**Work item**.
Return only those lines of the listing in which "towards" appears.

● ● ● ● ●

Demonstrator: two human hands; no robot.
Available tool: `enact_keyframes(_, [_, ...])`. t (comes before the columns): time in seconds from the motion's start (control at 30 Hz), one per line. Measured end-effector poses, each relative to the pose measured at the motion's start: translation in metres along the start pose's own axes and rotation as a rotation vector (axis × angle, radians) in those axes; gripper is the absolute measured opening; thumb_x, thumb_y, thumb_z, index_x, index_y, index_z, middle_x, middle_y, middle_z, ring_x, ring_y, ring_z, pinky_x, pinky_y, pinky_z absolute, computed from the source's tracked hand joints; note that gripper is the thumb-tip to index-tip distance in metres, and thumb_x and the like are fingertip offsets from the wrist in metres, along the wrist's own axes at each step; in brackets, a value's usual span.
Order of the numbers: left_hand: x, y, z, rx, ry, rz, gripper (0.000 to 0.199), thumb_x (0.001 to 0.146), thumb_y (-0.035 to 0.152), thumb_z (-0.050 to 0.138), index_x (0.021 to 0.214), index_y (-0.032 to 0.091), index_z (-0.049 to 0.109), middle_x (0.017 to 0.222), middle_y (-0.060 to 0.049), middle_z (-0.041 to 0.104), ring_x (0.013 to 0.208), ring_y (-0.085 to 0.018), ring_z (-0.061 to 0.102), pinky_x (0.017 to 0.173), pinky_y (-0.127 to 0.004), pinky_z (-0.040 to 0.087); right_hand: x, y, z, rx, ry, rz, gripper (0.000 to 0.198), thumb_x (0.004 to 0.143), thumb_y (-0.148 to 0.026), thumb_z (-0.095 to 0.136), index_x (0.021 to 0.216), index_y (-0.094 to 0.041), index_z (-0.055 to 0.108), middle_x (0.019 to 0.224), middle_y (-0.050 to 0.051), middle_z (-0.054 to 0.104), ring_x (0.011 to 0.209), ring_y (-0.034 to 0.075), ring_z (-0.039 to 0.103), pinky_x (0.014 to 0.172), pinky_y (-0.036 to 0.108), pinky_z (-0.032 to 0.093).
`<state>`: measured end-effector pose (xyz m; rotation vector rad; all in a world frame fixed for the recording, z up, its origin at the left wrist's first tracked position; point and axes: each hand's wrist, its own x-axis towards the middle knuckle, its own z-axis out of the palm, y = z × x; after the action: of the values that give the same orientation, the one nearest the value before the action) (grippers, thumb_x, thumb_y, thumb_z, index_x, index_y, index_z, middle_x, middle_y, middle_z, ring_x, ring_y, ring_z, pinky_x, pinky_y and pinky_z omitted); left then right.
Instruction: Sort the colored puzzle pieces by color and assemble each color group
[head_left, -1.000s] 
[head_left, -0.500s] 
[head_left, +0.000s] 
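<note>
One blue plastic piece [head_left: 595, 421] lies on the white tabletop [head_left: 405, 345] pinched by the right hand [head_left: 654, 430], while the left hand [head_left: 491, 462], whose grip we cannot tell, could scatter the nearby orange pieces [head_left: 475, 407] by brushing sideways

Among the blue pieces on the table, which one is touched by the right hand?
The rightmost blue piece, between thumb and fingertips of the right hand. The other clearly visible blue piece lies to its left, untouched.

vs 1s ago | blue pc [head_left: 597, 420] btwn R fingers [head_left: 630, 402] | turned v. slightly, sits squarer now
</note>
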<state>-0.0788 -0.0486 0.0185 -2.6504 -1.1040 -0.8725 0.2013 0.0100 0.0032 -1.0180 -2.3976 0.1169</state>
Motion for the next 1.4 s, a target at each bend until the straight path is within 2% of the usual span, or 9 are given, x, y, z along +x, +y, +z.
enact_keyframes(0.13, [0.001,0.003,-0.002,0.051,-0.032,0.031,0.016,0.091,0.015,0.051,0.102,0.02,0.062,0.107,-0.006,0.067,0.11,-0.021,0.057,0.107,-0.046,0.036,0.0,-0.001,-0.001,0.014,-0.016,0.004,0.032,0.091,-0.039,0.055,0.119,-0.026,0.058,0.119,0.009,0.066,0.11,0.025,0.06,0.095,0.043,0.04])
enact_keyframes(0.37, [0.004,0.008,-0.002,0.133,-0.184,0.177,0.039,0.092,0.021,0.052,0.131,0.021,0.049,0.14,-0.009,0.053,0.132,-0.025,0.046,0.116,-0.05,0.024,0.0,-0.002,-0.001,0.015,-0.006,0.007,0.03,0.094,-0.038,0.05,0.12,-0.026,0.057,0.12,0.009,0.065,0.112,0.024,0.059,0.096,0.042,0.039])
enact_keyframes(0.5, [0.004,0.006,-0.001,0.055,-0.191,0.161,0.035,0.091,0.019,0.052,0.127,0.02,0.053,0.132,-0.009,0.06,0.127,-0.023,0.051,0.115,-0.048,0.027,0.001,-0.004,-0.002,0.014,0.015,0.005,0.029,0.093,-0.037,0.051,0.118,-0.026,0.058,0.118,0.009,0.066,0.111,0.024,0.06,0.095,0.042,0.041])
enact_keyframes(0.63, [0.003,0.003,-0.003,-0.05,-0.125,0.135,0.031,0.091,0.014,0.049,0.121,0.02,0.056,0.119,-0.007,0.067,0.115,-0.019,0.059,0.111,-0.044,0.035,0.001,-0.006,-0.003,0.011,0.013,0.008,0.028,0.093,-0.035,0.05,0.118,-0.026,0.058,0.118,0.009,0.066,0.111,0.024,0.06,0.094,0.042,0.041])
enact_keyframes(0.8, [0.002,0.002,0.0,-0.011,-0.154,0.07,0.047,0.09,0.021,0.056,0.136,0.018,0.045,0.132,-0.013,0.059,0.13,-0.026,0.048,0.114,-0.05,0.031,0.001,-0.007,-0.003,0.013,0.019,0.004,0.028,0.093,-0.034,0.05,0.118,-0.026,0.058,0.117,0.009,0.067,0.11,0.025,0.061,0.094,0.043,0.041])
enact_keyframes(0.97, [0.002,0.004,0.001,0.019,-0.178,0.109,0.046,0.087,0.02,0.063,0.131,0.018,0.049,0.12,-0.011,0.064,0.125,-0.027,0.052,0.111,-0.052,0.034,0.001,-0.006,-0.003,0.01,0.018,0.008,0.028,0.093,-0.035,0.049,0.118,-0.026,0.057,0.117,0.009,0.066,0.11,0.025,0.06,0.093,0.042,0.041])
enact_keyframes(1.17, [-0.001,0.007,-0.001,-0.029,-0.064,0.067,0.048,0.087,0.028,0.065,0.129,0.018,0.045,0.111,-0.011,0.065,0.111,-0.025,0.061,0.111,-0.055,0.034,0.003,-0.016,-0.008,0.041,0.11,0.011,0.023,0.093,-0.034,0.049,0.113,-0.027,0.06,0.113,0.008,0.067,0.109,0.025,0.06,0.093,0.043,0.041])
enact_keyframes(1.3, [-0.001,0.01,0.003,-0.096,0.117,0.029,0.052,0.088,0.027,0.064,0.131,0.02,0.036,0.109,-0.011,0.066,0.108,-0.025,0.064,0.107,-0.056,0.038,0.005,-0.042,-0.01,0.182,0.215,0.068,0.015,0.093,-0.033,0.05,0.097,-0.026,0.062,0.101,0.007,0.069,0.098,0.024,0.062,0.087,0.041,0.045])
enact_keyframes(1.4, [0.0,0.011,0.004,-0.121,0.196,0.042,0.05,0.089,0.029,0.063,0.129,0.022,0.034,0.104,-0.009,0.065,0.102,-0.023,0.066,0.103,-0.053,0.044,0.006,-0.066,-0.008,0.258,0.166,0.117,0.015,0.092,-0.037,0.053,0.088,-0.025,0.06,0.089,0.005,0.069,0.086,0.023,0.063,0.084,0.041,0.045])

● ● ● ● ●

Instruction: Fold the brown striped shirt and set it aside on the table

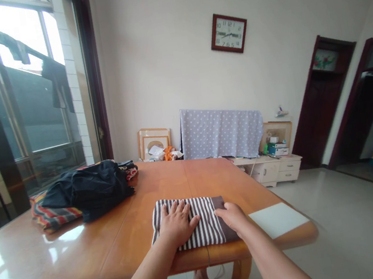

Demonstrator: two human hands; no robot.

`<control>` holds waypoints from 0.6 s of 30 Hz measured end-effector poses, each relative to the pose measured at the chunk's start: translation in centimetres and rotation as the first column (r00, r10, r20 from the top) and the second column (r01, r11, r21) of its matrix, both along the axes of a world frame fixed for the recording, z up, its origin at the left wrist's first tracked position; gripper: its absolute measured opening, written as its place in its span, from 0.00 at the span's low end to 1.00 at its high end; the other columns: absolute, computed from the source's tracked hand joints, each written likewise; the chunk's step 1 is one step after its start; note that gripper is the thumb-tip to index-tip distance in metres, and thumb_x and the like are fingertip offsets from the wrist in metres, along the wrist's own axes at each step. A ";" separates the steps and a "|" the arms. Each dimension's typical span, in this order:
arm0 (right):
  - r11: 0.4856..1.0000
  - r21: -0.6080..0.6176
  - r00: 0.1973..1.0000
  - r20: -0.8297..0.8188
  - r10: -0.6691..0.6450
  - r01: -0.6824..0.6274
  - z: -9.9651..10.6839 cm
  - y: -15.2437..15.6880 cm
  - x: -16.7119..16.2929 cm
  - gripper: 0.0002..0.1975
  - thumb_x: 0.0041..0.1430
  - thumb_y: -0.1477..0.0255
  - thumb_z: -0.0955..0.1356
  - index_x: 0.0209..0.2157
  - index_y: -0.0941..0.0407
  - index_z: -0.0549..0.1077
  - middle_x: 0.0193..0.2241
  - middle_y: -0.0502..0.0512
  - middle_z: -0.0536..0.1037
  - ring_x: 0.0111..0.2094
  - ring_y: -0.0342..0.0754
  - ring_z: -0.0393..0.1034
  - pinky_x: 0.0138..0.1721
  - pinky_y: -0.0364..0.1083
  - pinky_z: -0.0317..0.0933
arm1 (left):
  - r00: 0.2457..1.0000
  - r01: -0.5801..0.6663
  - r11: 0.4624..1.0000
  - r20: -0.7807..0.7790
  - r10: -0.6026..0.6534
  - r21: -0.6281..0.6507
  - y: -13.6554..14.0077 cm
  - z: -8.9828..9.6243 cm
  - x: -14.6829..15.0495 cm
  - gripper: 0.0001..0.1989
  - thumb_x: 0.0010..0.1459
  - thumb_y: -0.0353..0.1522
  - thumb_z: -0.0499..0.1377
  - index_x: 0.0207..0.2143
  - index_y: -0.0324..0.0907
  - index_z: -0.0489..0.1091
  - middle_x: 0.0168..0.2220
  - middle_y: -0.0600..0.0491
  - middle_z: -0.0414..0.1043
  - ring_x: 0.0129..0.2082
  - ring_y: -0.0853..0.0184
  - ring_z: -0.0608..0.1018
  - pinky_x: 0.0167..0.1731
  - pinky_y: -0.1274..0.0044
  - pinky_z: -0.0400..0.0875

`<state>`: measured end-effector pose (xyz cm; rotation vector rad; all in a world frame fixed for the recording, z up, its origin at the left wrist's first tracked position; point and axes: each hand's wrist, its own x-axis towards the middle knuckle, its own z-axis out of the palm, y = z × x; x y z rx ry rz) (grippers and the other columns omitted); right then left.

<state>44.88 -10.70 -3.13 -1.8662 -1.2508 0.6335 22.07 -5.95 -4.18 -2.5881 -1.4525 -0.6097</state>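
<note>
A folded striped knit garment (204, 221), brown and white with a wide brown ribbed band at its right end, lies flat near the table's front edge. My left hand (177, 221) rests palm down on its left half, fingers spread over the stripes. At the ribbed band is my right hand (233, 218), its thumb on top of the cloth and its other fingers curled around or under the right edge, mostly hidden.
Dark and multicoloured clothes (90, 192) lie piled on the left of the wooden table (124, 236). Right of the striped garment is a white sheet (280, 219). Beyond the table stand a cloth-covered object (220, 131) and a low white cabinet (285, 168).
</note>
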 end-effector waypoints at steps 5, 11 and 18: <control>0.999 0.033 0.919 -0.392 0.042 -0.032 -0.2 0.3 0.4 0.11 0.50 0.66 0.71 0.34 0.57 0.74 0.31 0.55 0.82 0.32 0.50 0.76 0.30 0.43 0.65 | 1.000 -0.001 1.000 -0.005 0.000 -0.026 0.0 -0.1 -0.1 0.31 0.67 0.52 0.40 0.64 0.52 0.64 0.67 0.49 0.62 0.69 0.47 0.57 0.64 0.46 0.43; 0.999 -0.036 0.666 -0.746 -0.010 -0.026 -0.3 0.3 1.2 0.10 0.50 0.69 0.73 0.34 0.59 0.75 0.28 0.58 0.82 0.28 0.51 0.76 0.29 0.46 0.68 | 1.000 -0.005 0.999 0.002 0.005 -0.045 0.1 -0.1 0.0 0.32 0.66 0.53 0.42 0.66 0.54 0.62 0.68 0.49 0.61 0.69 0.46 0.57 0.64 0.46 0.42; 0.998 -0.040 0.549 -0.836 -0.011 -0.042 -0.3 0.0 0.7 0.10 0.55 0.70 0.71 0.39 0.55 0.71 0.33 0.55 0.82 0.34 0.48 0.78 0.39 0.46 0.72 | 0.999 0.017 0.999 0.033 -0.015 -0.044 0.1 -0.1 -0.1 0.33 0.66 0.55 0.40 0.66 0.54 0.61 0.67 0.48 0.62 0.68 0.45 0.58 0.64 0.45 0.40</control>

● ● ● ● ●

**Result of this task**.
`<state>`: measured end-effector pose (xyz m; rotation vector rad; all in a world frame fixed for the recording, z up, its origin at the left wrist's first tracked position; point and axes: each hand's wrist, its own x-axis towards the middle knuckle, its own z-axis out of the palm, y = z × x; after the action: of the values that give the same orientation, the one nearest the value before the action) (grippers, thumb_x, thumb_y, thumb_z, index_x, index_y, index_z, middle_x, middle_y, middle_z, ring_x, ring_y, ring_z, pinky_x, pinky_y and pinky_z omitted); left then right.
`<state>`: measured end-effector pose (xyz cm; rotation vector rad; all in a world frame fixed for the recording, z up, its origin at the left wrist's first tracked position; point and axes: each hand's wrist, its own x-axis towards the middle knuckle, its own z-axis out of the palm, y = z × x; x y z rx ry rz) (grippers and the other columns omitted); right then left.

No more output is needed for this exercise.